From what I can gather, the difference is in how the two alter the image, although to the eye they seem quite similar. Exposure in Lightroom is essentially a form of exposure compensation. It simulates the effect of gain applied to the camera sensor. If you adjust your Exposure to +1, you are essentially using Lightroom to increase your images effective ISO by a full stop. Increasing Exposure to +1 on an ISO 200 image alters exposure to make it appear as if it was shot at ISO 400.
When adjusting Exposure Lightroom is increasing the response of the pixels across the image. The model for this increase is the same as increasing the voltage to a camera sensor to increase its sensitivity. Increasing the voltage to improve sensitivity is a real world application of Gain, and Exposure attempts to simulate this effect.

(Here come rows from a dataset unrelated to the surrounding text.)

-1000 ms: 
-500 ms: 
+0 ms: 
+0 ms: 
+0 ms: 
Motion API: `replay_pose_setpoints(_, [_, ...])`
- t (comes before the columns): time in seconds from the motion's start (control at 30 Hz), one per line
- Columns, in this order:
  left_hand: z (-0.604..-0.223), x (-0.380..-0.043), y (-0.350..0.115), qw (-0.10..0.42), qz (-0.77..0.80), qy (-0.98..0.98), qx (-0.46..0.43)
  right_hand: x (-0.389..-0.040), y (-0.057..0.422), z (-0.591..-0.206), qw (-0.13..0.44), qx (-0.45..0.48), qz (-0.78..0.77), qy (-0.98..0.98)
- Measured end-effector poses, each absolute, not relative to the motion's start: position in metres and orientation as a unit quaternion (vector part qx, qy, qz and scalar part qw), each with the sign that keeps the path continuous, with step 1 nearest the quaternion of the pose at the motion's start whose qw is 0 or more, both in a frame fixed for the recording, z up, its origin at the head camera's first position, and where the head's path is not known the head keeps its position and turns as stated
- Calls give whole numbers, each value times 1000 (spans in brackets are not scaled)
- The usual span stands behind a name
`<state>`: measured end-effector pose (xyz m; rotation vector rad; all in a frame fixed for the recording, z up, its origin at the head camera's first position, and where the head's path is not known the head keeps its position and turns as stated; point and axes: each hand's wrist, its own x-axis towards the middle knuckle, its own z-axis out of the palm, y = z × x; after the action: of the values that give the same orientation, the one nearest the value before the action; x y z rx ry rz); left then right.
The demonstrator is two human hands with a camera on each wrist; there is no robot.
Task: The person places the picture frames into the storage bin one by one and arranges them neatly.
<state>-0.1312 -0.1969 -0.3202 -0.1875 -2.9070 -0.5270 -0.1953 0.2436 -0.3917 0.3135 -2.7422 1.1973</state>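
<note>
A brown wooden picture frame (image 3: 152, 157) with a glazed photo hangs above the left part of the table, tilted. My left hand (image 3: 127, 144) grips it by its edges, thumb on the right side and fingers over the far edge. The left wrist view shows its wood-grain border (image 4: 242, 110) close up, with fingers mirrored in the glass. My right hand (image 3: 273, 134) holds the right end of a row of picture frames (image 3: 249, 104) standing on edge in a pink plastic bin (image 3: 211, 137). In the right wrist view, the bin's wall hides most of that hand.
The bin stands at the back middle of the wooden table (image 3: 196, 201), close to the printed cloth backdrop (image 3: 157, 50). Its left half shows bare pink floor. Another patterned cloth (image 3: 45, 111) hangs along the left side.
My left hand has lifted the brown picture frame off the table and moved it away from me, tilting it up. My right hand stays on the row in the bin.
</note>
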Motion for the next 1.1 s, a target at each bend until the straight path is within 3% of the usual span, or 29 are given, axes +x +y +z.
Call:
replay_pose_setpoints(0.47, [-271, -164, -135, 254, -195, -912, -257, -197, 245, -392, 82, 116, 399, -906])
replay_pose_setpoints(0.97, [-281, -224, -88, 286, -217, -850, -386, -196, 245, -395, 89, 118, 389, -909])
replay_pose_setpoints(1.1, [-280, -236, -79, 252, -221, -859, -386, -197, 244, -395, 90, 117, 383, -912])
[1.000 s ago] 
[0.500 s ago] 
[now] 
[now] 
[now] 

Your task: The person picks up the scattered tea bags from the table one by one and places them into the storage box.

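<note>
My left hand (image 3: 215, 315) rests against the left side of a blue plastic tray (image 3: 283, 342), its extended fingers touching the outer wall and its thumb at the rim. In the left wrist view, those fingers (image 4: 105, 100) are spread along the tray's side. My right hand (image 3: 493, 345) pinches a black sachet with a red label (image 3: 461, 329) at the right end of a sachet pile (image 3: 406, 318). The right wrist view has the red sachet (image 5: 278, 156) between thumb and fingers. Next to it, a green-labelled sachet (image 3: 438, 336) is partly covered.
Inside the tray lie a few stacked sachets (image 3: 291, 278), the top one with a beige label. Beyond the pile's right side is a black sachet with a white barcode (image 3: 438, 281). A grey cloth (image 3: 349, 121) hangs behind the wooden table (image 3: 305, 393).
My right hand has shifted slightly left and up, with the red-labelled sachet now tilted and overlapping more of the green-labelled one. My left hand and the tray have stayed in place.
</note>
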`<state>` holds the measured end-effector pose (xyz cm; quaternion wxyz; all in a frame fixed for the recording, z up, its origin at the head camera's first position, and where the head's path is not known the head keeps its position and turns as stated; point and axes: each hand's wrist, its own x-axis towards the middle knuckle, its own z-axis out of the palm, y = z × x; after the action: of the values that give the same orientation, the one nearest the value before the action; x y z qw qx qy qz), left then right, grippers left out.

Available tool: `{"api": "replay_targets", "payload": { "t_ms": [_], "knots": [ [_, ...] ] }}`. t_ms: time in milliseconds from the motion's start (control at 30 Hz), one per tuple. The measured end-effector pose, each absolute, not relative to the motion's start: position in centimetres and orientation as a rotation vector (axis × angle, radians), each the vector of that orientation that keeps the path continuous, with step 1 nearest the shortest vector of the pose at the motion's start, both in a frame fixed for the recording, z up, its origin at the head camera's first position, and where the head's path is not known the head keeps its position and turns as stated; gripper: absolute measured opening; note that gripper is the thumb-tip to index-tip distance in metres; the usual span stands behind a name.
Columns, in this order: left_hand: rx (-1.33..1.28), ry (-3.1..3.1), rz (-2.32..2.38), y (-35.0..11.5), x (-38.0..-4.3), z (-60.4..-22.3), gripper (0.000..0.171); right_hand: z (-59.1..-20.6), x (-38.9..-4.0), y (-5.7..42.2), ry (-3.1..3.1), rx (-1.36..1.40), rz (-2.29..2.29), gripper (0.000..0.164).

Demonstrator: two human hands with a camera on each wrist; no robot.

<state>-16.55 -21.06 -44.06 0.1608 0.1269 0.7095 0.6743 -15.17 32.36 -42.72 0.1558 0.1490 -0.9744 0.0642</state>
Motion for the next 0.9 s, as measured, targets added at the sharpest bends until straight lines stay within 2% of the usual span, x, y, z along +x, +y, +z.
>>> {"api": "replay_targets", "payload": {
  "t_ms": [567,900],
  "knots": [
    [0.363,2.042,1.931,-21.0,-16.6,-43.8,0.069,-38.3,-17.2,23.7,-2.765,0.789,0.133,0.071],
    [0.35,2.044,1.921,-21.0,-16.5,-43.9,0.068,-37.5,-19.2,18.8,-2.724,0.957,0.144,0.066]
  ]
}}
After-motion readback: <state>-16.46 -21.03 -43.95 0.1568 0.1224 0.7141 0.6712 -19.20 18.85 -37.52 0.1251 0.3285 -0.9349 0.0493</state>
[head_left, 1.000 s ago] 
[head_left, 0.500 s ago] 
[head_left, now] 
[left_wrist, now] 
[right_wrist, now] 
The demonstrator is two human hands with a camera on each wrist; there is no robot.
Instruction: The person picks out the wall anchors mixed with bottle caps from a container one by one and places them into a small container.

Brightness, on the other hand is essentially a form of Gamma Correction, much like adjusting Gamma in Photoshop. Increasing Gamma makes an image lighter in general and Brightness in Lightroom does essentially the same job.
Now, it appears that the two do the same thing, but watching the histogram in Lightroom while applying the different tools you can see minor differences in the effect on the histogram. Some images make the difference more apparent than others, but there is a difference between the two approaches.
Hopefully that explanation makes some amount of sense to you, but if not feel free to discuss in the comments. For now, try out the quick adjustment workflow we discussed today if you have not already discovered it on your own before.